Required work: After locating the line with "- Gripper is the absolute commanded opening" in the data that follows, return it and every later line exactly, up to and including the line with "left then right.".

Extracted data:

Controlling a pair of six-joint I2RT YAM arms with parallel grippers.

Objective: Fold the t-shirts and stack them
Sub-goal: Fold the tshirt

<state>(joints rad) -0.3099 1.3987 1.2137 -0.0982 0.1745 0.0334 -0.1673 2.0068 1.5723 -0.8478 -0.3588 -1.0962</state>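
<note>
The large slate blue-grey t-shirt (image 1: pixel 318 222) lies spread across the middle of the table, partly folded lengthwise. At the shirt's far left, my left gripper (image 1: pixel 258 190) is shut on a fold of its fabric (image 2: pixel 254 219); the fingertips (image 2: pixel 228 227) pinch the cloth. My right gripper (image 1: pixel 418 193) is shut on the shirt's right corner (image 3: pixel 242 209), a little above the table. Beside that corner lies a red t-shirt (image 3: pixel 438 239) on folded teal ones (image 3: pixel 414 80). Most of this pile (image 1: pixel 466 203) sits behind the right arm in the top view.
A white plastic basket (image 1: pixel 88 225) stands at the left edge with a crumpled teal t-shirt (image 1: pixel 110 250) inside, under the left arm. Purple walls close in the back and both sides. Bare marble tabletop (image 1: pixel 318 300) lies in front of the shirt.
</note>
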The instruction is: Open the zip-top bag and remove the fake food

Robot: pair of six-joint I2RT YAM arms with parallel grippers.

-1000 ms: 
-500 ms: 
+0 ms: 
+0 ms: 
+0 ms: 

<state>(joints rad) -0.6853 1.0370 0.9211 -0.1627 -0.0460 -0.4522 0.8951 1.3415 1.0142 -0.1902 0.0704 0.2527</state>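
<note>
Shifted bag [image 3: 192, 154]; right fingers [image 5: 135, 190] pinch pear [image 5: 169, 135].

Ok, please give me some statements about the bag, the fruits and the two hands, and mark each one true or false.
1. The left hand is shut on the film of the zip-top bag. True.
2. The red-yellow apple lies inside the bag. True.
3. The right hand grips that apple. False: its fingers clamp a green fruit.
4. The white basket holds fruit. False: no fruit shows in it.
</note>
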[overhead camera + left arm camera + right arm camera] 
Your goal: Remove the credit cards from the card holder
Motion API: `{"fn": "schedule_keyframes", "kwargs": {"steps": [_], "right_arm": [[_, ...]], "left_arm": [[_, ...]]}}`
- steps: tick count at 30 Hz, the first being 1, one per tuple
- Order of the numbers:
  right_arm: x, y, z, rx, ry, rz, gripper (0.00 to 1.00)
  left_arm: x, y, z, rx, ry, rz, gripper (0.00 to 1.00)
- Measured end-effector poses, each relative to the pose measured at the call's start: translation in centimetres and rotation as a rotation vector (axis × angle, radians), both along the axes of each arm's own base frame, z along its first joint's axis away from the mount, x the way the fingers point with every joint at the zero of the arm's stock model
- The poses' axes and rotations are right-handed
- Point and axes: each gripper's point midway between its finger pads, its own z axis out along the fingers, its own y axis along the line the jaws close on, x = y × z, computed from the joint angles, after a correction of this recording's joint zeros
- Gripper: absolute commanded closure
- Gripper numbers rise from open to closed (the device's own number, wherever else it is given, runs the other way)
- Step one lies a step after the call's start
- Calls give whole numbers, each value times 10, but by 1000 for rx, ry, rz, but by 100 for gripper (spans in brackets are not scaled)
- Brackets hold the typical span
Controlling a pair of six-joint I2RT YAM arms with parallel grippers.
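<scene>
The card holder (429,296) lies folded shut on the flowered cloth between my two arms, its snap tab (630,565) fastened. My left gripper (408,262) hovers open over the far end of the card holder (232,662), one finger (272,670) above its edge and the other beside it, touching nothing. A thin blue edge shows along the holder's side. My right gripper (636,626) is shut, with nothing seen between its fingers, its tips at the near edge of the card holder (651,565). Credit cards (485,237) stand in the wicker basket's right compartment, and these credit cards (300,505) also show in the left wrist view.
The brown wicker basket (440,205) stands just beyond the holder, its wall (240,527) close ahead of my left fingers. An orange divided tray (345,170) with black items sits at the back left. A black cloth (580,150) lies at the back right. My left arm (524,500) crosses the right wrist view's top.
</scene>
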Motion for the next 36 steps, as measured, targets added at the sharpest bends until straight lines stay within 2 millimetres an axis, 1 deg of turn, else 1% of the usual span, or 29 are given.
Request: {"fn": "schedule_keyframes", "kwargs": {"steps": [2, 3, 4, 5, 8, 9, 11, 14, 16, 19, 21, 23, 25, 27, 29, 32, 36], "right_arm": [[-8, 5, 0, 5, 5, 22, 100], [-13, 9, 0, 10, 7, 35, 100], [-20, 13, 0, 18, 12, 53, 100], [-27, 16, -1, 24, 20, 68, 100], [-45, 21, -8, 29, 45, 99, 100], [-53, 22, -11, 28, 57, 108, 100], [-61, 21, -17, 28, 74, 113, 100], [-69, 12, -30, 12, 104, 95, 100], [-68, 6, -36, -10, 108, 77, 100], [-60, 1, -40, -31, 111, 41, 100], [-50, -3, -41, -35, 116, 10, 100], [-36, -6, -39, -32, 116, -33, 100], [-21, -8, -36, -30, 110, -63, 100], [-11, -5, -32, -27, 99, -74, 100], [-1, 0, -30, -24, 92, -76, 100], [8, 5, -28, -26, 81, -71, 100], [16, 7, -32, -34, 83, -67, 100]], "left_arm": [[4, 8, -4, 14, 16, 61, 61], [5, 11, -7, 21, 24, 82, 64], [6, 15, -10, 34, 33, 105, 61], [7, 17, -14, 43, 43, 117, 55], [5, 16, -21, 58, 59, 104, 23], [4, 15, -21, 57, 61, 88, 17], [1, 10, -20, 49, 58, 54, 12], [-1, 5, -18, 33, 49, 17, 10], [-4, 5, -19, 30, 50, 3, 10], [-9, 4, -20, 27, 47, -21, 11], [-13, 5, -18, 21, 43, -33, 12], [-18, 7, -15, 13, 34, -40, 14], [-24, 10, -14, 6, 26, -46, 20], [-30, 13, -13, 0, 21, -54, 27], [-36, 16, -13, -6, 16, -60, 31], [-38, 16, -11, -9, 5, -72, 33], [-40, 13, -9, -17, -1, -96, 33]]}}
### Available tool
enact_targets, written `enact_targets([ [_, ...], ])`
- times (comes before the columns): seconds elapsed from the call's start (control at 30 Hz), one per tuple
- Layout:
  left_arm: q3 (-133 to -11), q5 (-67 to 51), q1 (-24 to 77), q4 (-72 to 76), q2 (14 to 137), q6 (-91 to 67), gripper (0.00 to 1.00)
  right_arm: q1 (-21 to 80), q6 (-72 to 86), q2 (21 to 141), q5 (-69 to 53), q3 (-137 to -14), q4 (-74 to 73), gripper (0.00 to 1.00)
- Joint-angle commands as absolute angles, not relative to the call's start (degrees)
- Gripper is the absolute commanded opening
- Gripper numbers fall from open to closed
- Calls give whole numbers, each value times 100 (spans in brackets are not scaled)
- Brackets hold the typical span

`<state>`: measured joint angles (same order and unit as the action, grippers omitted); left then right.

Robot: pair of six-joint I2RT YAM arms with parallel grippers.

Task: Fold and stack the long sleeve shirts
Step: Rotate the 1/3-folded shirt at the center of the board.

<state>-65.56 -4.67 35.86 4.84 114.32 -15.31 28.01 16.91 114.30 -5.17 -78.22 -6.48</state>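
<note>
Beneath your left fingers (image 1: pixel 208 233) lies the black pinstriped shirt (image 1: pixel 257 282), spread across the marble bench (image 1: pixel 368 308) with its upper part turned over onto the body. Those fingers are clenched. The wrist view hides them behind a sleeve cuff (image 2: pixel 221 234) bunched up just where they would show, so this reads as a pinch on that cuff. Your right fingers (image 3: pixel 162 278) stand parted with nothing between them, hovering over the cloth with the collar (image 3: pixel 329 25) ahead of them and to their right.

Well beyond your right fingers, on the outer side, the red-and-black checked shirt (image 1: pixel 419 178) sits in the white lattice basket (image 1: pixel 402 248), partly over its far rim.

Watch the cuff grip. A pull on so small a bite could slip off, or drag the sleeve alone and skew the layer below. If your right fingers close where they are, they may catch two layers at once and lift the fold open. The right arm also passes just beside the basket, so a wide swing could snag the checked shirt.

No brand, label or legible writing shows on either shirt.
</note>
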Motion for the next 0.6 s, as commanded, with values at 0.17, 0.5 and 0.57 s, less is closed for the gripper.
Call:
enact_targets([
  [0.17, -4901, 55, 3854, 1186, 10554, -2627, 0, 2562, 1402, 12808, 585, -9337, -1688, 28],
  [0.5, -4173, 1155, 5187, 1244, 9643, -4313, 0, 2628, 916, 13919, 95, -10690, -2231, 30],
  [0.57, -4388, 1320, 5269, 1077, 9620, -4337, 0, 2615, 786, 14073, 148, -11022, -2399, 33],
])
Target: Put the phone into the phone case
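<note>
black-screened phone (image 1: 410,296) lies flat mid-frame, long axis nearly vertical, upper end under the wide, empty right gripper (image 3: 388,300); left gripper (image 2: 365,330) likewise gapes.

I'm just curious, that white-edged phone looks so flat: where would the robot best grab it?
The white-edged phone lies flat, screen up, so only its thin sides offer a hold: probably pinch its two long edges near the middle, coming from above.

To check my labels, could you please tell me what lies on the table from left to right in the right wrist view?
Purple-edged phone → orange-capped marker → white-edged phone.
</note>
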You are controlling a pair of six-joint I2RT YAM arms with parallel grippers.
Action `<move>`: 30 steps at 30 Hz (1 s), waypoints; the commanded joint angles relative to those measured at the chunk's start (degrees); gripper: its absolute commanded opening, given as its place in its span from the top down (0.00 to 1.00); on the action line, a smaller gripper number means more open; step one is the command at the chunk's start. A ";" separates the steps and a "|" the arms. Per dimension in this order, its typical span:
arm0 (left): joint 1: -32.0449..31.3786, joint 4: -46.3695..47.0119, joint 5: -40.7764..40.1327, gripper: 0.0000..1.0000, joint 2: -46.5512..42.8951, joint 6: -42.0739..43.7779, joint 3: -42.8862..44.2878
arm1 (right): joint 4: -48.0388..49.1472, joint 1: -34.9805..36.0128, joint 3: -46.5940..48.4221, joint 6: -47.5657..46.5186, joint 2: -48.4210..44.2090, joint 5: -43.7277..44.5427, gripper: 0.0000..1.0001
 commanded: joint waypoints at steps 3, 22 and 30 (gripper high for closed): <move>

Response to this exercise:
- Gripper is the absolute commanded opening
- Gripper numbers fall from open to closed
- Calls give whole numbers, each value times 100 (spans in brackets are not scaled)
- Brackets hold the typical span

`<state>`: measured joint angles (same order and unit as the action, grippers omitted); left then right.

For this exercise, nothing further remains to be done.